▸ **Task instructions**: In the records below, the line with "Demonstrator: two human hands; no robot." opens the range and the line with "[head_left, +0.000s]" closes it; print that range exactly and nothing else.

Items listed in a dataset
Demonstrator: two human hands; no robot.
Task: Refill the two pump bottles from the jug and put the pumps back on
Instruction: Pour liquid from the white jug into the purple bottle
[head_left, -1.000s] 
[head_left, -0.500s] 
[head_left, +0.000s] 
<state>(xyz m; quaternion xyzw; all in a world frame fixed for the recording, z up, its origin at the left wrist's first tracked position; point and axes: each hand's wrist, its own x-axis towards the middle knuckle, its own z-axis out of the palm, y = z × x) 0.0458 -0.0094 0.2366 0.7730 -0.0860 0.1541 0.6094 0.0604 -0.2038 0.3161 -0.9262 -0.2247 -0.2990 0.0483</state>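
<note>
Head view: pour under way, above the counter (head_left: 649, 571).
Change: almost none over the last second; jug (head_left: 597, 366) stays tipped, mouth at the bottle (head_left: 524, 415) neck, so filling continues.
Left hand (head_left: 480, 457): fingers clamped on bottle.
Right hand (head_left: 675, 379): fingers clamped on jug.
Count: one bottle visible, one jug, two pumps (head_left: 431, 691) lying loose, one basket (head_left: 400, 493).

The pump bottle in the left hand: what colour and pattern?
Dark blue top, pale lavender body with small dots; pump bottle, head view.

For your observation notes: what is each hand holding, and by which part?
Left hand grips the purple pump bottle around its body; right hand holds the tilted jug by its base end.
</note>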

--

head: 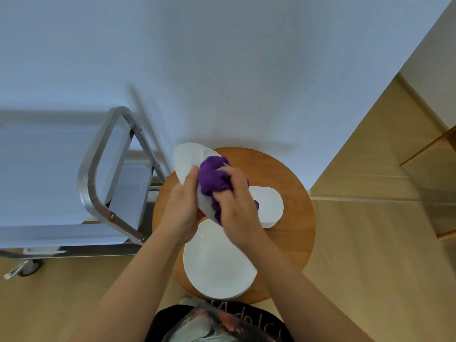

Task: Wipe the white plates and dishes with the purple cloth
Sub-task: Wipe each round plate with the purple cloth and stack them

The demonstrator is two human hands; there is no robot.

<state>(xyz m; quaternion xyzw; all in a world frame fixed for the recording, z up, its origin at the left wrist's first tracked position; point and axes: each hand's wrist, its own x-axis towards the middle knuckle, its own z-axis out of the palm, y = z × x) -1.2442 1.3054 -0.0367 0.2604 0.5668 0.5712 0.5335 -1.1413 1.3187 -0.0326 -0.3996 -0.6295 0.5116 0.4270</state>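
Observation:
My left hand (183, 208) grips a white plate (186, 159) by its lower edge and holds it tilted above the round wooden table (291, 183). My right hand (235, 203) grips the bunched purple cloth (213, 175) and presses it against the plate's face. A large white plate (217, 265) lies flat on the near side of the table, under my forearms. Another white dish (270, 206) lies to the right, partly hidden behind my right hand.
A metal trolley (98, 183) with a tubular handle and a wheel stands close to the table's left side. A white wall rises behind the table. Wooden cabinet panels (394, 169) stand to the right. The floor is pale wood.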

▸ **Solution to this problem**:
Demonstrator: two human hands; no robot.
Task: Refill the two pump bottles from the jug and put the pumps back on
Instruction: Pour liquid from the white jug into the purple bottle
[head_left, -1.000s] 
[head_left, -0.500s] 
[head_left, +0.000s] 

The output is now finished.